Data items
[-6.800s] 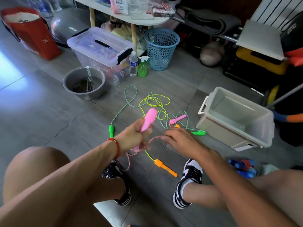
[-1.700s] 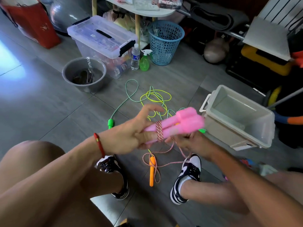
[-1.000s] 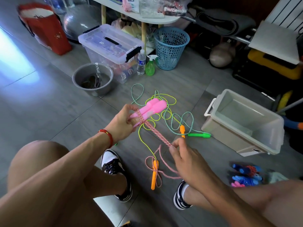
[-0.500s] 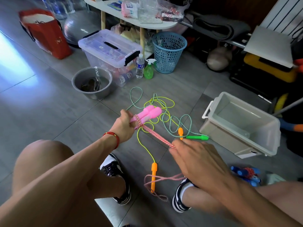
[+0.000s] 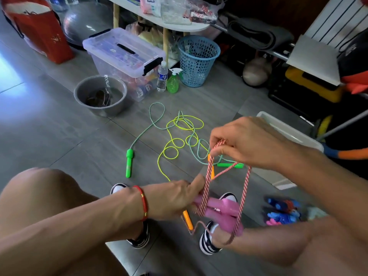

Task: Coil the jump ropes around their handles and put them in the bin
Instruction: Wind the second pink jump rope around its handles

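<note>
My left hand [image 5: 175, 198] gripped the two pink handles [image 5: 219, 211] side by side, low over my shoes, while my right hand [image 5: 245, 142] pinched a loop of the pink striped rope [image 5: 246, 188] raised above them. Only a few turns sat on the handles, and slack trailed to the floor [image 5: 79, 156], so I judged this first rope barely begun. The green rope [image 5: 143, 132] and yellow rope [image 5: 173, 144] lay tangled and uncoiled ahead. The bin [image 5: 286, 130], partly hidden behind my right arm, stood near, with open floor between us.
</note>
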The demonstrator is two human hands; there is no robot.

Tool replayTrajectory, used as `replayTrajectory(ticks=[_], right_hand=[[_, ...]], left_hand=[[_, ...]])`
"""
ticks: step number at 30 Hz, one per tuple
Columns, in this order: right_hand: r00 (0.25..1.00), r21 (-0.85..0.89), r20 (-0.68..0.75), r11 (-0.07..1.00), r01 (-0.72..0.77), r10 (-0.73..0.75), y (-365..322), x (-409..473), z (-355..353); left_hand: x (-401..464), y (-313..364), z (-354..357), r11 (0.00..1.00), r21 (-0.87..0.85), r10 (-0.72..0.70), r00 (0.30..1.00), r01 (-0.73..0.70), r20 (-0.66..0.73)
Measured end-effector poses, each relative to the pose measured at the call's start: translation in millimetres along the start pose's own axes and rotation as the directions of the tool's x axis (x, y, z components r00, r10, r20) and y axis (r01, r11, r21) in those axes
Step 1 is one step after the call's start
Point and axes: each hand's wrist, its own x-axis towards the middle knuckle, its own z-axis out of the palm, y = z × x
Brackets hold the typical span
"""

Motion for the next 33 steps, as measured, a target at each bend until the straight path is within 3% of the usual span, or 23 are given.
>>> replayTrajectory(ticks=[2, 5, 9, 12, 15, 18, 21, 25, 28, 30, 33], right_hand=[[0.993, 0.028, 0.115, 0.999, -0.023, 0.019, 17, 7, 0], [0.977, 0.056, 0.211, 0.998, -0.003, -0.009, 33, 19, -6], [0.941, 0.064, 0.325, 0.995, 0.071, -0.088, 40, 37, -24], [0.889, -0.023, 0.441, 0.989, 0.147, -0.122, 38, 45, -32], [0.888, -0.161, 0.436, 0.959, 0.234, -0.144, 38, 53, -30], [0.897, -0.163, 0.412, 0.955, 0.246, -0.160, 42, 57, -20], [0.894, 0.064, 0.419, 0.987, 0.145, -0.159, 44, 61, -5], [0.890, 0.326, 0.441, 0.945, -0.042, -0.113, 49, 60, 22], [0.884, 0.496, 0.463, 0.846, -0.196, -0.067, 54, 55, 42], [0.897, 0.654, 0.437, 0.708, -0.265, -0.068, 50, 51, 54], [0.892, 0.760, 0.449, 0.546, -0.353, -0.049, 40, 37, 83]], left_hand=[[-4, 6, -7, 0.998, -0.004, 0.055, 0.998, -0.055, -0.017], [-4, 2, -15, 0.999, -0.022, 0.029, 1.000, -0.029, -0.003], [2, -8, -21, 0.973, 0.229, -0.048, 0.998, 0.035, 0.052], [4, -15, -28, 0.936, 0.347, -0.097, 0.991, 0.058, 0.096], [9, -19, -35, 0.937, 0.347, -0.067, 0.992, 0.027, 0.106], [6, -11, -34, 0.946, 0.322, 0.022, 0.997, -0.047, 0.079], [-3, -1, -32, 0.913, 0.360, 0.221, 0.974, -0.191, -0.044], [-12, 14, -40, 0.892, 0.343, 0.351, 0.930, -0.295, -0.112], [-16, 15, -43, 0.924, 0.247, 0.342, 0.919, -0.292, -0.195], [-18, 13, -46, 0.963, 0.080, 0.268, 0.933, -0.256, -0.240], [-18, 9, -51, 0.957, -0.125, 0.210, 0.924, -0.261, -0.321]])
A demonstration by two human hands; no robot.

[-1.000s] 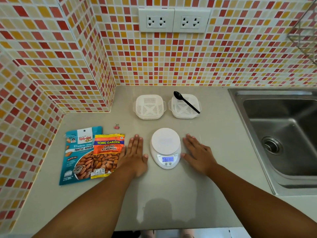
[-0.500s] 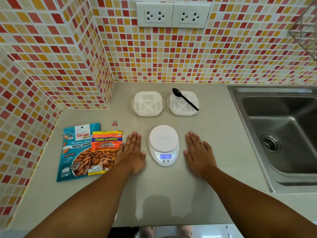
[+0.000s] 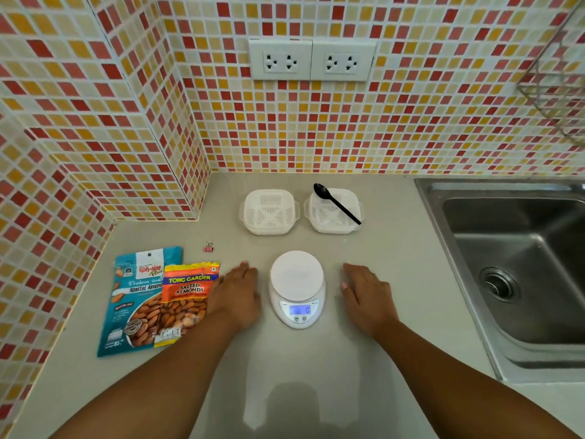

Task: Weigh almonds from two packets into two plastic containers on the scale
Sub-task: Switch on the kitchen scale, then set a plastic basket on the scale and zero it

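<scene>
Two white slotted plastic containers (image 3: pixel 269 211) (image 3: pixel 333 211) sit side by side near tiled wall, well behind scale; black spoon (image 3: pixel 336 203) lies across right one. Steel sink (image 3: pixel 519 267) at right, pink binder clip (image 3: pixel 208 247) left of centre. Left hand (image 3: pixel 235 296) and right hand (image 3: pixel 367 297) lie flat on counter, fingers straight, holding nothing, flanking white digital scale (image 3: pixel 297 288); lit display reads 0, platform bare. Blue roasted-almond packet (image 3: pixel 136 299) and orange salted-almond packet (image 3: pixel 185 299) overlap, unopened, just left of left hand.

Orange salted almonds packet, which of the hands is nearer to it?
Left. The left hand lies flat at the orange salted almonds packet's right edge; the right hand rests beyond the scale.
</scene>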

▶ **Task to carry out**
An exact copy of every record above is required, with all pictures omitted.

▶ **Result**
[-6.800s] 
[-1.700s] 
[-1.000s] 
[-0.500s] 
[+0.000s] 

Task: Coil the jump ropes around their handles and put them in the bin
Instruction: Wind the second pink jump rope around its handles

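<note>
My left hand [image 5: 175, 198] gripped the two pink handles [image 5: 219, 211] side by side, low over my shoes, while my right hand [image 5: 245, 142] pinched a loop of the pink striped rope [image 5: 246, 188] raised above them. Only a few turns sat on the handles, and slack trailed to the floor [image 5: 79, 156], so I judged this first rope barely begun. The green rope [image 5: 143, 132] and yellow rope [image 5: 173, 144] lay tangled and uncoiled ahead. The bin [image 5: 286, 130], partly hidden behind my right arm, stood near, with open floor between us.
</note>
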The demonstrator is two human hands; there is no robot.

Tool replayTrajectory, used as `replayTrajectory(ticks=[_], right_hand=[[_, ...]], left_hand=[[_, ...]])`
"""
ticks: step number at 30 Hz, one per tuple
Columns, in this order: right_hand: r00 (0.25..1.00), r21 (-0.85..0.89), r20 (-0.68..0.75), r11 (-0.07..1.00), r01 (-0.72..0.77), r10 (-0.73..0.75), y (-365..322), x (-409..473), z (-355..353); left_hand: x (-401..464), y (-313..364), z (-354..357), r11 (0.00..1.00), r21 (-0.87..0.85), r10 (-0.72..0.70), r00 (0.30..1.00), r01 (-0.73..0.70), r20 (-0.66..0.73)
Measured end-effector poses, each relative to the pose measured at the call's start: translation in millimetres along the start pose's own axes and rotation as the directions of the tool's x axis (x, y, z components r00, r10, r20) and y axis (r01, r11, r21) in those axes
Step 1 is one step after the call's start
Point and axes: each hand's wrist, its own x-axis towards the middle knuckle, its own z-axis out of the palm, y = z × x
Brackets hold the typical span
"""

Motion for the next 33 steps, as measured, a target at each bend until the straight path is within 3% of the usual span, or 23 are given.
>>> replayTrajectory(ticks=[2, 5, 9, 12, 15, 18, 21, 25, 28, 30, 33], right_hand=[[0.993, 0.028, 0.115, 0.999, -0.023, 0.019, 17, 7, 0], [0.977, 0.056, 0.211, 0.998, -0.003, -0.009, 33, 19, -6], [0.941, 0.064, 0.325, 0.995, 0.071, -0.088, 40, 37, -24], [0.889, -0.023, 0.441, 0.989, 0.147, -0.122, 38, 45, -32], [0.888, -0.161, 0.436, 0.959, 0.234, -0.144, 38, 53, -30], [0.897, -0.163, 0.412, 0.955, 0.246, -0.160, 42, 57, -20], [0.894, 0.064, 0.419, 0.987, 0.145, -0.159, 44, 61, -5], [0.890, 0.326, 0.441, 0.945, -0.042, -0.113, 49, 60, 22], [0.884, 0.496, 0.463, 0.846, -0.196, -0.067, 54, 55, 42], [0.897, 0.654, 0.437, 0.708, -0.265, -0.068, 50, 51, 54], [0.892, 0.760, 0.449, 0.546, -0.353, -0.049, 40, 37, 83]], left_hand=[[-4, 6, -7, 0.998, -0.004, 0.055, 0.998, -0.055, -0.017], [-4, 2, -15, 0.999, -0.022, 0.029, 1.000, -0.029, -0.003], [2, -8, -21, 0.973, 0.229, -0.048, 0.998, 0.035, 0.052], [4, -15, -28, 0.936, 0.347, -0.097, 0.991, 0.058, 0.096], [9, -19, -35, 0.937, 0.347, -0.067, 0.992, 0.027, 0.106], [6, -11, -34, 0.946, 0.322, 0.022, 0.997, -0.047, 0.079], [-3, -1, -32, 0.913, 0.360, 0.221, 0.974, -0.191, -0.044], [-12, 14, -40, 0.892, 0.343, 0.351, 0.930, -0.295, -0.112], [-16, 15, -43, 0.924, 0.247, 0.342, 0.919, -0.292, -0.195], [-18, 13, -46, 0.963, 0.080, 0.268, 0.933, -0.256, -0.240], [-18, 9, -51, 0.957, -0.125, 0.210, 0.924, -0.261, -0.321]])
A demonstration by two human hands; no robot.

[-1.000s] 
[-0.500s] 
[+0.000s] 

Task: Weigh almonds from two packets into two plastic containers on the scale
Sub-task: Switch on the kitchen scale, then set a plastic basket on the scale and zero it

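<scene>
Two white slotted plastic containers (image 3: pixel 269 211) (image 3: pixel 333 211) sit side by side near tiled wall, well behind scale; black spoon (image 3: pixel 336 203) lies across right one. Steel sink (image 3: pixel 519 267) at right, pink binder clip (image 3: pixel 208 247) left of centre. Left hand (image 3: pixel 235 296) and right hand (image 3: pixel 367 297) lie flat on counter, fingers straight, holding nothing, flanking white digital scale (image 3: pixel 297 288); lit display reads 0, platform bare. Blue roasted-almond packet (image 3: pixel 136 299) and orange salted-almond packet (image 3: pixel 185 299) overlap, unopened, just left of left hand.

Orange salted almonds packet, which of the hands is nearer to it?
Left. The left hand lies flat at the orange salted almonds packet's right edge; the right hand rests beyond the scale.
</scene>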

This brings the exercise to completion.